RQ1: Overall Quality of Learned Parameters. Figure 2 exhibits the provably safe portion of DiffAI+ and Dse on our microbenchmarks. Here, the first two patterns only use neural modules to evaluate the guards of a conditional branch, and the last three benchmarks use the neural modules in the guards as well as updates (assignments) that directly affect the program’s safety. We see that DiffAI+ cannot learn safe highly non-differentiable modules (pattern1, pattern2) while Dse can. For the cases where optimization across branches is not required to give safe programs, DiffAI+ can handle them (pattern3). For the patterns with neural assignments, DiffAI+ finds it hard to learn to jump from one conditional branch to another to increase safety (pattern4, pattern5). We refer the readers to Section A.9 for more detailed pattern analysis.

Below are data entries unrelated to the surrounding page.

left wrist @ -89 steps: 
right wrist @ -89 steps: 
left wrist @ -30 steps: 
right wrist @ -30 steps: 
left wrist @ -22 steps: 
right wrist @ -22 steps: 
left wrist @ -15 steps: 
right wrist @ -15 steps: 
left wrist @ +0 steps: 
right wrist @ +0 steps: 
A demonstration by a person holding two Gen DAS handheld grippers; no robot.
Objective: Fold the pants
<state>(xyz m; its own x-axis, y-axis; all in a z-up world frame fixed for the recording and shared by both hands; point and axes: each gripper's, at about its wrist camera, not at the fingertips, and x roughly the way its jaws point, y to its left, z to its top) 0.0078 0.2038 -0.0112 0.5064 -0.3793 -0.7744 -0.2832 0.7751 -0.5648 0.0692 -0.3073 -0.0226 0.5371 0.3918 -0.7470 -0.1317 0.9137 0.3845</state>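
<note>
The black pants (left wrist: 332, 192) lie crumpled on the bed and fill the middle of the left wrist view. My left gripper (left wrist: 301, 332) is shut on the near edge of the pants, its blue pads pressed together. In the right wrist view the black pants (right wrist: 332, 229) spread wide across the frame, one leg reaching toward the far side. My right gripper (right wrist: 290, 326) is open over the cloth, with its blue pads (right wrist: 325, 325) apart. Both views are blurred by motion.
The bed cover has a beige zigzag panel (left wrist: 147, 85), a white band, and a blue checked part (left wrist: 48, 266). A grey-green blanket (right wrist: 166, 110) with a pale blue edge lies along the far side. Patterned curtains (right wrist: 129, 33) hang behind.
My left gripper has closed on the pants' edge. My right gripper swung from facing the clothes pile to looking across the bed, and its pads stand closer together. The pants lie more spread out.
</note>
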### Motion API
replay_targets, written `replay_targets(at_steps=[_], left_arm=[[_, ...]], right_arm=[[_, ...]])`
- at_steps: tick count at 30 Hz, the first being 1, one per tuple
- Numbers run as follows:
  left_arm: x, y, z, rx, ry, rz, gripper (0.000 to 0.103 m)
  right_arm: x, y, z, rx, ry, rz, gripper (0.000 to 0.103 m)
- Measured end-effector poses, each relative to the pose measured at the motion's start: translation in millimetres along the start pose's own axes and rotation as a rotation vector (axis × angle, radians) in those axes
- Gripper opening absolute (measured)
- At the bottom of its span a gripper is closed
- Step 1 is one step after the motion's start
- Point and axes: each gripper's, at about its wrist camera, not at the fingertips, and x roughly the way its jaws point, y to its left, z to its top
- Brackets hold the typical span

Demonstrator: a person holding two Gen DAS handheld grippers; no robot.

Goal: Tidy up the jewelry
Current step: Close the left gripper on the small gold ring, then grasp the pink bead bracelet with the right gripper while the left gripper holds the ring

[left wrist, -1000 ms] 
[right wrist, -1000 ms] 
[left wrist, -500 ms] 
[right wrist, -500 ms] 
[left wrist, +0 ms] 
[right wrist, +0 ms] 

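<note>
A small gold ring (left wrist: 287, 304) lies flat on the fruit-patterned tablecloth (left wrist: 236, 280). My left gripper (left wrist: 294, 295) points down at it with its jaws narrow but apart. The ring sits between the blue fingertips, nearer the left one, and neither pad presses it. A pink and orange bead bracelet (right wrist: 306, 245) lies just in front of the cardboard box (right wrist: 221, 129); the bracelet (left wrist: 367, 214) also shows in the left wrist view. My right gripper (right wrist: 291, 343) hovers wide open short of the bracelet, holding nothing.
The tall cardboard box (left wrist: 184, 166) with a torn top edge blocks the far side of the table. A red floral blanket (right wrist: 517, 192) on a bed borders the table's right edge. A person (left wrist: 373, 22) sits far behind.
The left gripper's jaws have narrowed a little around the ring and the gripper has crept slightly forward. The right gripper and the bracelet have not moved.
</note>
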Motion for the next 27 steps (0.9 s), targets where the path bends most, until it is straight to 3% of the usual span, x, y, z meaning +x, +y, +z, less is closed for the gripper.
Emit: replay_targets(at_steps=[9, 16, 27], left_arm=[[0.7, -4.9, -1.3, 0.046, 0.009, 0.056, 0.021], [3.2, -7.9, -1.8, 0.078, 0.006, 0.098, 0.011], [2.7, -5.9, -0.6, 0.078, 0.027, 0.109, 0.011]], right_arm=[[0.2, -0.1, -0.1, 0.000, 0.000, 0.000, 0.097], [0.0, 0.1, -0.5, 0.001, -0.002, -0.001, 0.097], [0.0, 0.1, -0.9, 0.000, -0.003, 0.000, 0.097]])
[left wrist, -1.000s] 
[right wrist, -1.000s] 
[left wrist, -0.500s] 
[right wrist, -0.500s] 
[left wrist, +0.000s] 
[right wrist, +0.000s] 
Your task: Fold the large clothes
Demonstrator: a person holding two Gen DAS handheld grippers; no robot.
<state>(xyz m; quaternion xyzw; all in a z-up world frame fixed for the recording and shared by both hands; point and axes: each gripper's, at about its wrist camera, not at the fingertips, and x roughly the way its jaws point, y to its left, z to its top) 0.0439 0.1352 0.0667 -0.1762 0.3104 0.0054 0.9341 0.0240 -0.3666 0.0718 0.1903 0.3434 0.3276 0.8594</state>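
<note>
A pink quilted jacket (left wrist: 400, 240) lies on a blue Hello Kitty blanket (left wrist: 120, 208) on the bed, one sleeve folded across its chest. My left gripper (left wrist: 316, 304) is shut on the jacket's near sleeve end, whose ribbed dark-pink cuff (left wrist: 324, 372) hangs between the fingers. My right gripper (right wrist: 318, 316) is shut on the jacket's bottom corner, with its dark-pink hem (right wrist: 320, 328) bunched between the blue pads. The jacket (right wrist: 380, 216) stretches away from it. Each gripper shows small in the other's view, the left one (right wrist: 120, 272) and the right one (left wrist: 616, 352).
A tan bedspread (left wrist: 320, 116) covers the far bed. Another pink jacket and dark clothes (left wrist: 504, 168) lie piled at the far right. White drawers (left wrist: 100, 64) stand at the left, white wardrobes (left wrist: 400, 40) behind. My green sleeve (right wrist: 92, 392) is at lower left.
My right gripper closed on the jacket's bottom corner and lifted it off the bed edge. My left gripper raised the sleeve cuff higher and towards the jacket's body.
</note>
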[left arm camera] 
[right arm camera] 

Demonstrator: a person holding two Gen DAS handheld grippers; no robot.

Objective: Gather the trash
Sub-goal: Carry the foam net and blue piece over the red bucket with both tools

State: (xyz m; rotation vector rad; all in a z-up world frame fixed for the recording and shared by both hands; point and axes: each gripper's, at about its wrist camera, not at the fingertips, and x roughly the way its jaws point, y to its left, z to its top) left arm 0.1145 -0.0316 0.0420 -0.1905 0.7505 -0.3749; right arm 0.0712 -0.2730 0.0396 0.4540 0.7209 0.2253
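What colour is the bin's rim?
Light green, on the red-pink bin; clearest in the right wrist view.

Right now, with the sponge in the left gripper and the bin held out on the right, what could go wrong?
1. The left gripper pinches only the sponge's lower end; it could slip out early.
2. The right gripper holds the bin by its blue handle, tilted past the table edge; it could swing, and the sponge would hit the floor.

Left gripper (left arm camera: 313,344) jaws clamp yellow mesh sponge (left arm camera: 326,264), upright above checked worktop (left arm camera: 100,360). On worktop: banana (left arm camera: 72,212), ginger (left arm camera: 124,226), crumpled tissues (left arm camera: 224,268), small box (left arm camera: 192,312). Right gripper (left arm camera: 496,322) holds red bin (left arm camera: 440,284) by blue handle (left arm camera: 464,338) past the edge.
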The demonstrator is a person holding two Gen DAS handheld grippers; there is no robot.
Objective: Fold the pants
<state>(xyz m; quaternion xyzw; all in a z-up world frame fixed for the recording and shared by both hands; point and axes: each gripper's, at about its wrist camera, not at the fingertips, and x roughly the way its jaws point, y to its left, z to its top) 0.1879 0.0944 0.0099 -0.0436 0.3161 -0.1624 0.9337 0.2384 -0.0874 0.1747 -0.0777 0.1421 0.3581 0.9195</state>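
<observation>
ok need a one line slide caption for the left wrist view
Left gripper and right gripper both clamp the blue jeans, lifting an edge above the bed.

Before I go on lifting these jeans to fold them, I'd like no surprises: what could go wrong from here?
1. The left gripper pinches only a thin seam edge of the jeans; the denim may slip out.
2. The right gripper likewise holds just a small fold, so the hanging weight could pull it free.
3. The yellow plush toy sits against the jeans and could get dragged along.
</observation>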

We show the training-time and test-time safety and data losses for our more complex benchmarks in Figure 3. From Figure 2(a), 2(b), 2(c), 2(d), we exhibit that Dse can learn programs with 0.8 provably safe portion even with 200 data points and the results keep when the number of training data points is increased. Meanwhile, both DiffAI+ and Ablation fail to provide safe programs for AC, Racetrack and Cartpole. For Thermostat, Ablation and DiffAI+ can achieve a provably safe portion of 0.8 only when using 5000 and 10000 data points to train.

Our test data loss is sometimes larger yet comparable with the Ablation and DiffAI+ from Figure 2(e), 2(g). Figure 2(h) exhibits the tension between achieving a good loss and safety, where the test data loss of Dse increases as the provably safe portion becomes larger. For AC specifically, the safety constraint can help the learner overcome some local optimal yet unsafe areas to get a safer result with more accurate behaviors.

Overall, we find that Dse outperforms DiffAI+ when neural modules are used in the conditional statement and the interaction between neural modules is important for the safety property. This is the case in our larger benchmarks. For example, in Thermostat and AC, the neural modules’ outputs decide the actions that the neural module to take in the next steps. In Racetrack, the distance between two neural modules regulates each step of the vehicles’ controllers. In Cartpole, the neural modules gives the force on carts as the output.

We display representative symbolic trajectories from the programs learned by Ablation, DiffAI+ and Dse in Figure 4. The larger portion of the symbolic trajectories is provably safe from Dse than the ones from baselines, which is indicated by the less overlapping between the green trajectories and the gray area. Because the symbolic trajectories are overapproximate, we also depict 100 randomly sampled representative concrete trajectories for each approach. We note that more concrete trajectories of Thermostat, AC, the distance property of Racetrack and Cartpole from Dse fall into the safe area compared with DiffAI+ and Ablation.

RQ2: Impact of Data Size. Figure 3 compares the different methods’ performance on the test metrics as the number of training data points is changed. The Ablation and DiffAI+ can reach 0.95 provably safe portion with 10000 data points for Thermostat. However, the variance of results is large, as the minimum provably safe portion across training can reach 0.74 and 0.0 for Ablation and DiffAI+. In the Thermostat benchmark, DiffAI+’s performance mainly comes from the guidance from the data loss rather than the safety loss.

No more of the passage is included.